Sources for extremes are here and here.

10    Conclusion

In summary, emissions still have not peaked and are unlikely to be significantly lower in 2030 than 2020; warming of 1.5°C is likely this decade; the emissions trend and reduction commitments are currently nowhere near keeping warming to 2°C; and once the full range of feedbacks, non-linearities and cascades are taking into account, warming may well exceed 3°C this century, a level of warming that will likely result in climate-driven collapse of ecological and social systems. The contradiction is stark: the world will sail past 1.5°C, but 1.5°C may be enough to trigger ‘Hothouse Earth’ cascades; indeed, it is evident that some tipping points have already been passed, and some cascading events are occurring already.

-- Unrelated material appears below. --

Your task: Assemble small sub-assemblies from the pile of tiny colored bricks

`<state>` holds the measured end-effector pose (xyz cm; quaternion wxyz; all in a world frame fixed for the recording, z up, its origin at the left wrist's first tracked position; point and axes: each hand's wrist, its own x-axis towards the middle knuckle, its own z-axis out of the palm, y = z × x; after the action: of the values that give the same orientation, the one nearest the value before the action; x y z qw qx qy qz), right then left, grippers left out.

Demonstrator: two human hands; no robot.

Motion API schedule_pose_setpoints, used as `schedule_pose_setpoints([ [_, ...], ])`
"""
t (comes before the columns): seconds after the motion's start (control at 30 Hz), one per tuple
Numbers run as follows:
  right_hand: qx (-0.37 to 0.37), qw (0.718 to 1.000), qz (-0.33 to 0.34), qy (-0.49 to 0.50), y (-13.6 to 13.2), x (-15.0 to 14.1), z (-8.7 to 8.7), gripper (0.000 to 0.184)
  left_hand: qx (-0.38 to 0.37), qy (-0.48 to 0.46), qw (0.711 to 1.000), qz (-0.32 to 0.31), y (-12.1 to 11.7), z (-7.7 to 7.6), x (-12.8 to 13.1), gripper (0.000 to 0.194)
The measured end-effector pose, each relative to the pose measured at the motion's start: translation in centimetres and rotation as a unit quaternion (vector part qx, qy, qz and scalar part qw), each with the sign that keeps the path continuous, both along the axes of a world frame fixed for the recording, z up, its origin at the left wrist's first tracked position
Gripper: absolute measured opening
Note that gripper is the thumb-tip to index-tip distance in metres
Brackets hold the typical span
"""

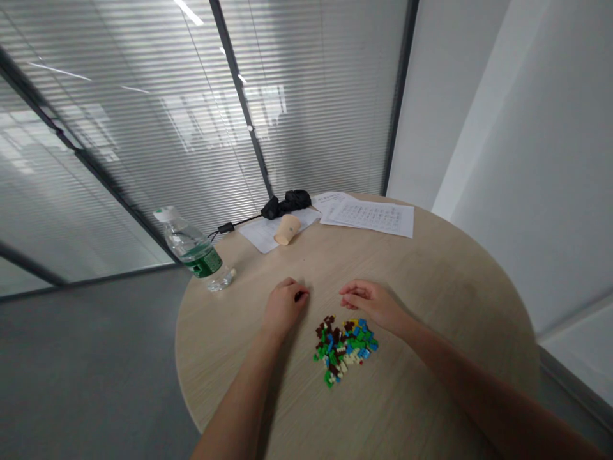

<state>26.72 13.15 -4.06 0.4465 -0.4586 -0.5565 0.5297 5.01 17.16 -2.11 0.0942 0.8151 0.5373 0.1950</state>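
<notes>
A pile of small building bricks (343, 347) in green, brown, blue, yellow and white lies on the round wooden table (431, 306). My left hand (283, 303) rests just left of and beyond the pile, fingers curled, with a small dark piece at its fingertips. Just beyond the pile's right side, my right hand (372, 302) has its fingers drawn together; what they hold, if anything, I cannot make out.
A clear water bottle (194, 250) with a green label stands at the table's left edge. A paper cup (286, 229) lies on its side on printed sheets (368, 216) at the far side, next to a black bundle (287, 202) with a cable.
</notes>
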Motion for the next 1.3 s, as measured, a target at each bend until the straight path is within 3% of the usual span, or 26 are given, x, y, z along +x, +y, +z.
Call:
schedule_pose_setpoints([
  [0.13,0.001,1.0,0.0,-0.001,0.0,0.1,0.2,0.017,-0.008,-0.009,1.0,0.018,-0.1,0.2,0.0,0.017],
  [0.4,-0.006,1.0,-0.011,0.004,0.0,0.1,0.3,0.016,-0.107,-0.059,0.992,-0.041,0.4,0.4,-1.8,0.03],
  [0.6,0.008,1.0,-0.003,-0.016,0.1,0.2,-0.1,0.015,-0.107,-0.069,0.991,-0.037,0.7,-0.1,-1.8,0.031],
  [0.73,0.044,0.995,-0.004,-0.086,-0.1,0.2,-0.3,0.013,-0.097,-0.064,0.993,-0.029,0.7,-0.2,-1.5,0.026],
  [0.83,0.086,0.979,-0.011,-0.183,-0.4,0.1,0.1,0.012,-0.082,-0.059,0.995,-0.027,0.5,-0.2,-1.3,0.023],
  [1.0,0.211,0.921,0.031,-0.326,-0.8,0.2,0.8,0.015,-0.063,-0.055,0.996,-0.031,0.3,-0.3,-1.1,0.033],
  [1.3,0.27,0.894,0.124,-0.335,-1.0,0.4,0.5,0.037,-0.049,-0.036,0.997,-0.053,0.6,-0.7,-1.1,0.025],
])
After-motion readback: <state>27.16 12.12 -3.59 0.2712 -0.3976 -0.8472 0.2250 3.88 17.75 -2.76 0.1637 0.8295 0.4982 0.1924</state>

So what to do? Last year, in the concluding section of Climate Dominoes, I wrote the following. It seems just as apt today:

Decarbonisation is not enough. Even sharp reductions in emissions will not be enough to avoid crossing the 1.5°C threshold, and very likely the 2°C threshold, given record-breaking use of fossil fuels. It is a big mistake to think we can “park” the Earth System at any given temperature rise – say 2°C  – and expect it to stay there. 2°C may not be a point of system stability. Reducing the level of atmospheric CO₂ by carbon drawdown is vital, but the drawdown impact is relatively slow. The more damaging impacts, and risk of triggering non-linear events — associated with a higher level of warming for several decades in overshoot scenarios — are understated or ignored. The need to cool the planet in order to avoid cascade/collapse/”Hothouse” scenarios needs to be taken seriously. There are proposals for more direct cooling of threatened systems — as advocated, for example, by the Climate Crisis Advisory Group and the Cambridge Centre for Climate Repair for the Arctic with marine cloud brightening — or of the planet as a whole, whether by mirrors or sulfates. Whilst not yet proven to be of net benefit, and/or cost effective, such proposals seem vital if Earth is to be kept below a level of warming where more system tipping points are activated and cascade into an avalanche of warming and system feedbacks that human actions will no longer have the capacity to rein in.